YOUR OBJECTIVE
Your task is to copy each line of the material that holds the word "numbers".

◇ ◇ ◇ ◇ ◇

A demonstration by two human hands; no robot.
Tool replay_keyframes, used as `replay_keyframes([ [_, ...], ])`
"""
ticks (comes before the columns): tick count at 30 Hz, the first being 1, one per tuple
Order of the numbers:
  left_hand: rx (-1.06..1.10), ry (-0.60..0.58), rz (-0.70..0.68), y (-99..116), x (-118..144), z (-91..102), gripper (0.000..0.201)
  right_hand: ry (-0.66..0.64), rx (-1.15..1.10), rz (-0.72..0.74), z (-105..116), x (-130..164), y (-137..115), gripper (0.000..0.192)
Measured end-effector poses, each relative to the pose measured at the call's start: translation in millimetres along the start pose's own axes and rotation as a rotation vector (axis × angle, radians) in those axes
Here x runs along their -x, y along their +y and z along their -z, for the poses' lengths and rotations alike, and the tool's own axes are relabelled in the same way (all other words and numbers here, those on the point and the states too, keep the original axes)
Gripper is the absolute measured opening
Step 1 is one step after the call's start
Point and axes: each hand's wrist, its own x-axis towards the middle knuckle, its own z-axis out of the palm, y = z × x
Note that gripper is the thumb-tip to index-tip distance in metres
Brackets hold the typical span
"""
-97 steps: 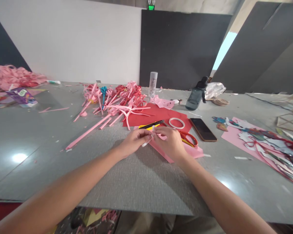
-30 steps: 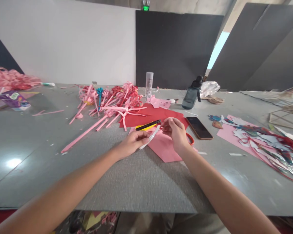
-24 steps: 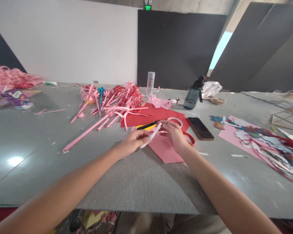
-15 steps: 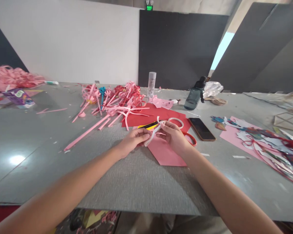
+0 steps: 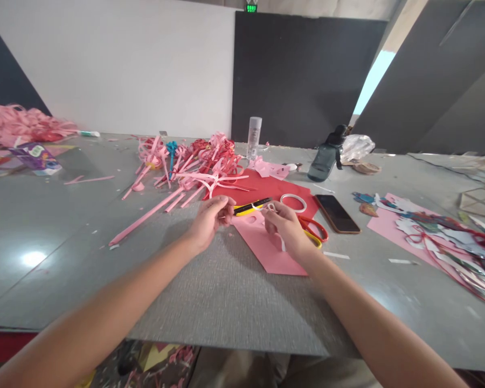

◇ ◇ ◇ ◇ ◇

FINISHED TASK
Order of the numbers:
Here x runs along their -x, y along their +y and z along their -z, for the poses' lengths and rotations alike, and the tool's own axes are relabelled in the same way (all other words and numbers here, those on the point and the states too, keep the original axes)

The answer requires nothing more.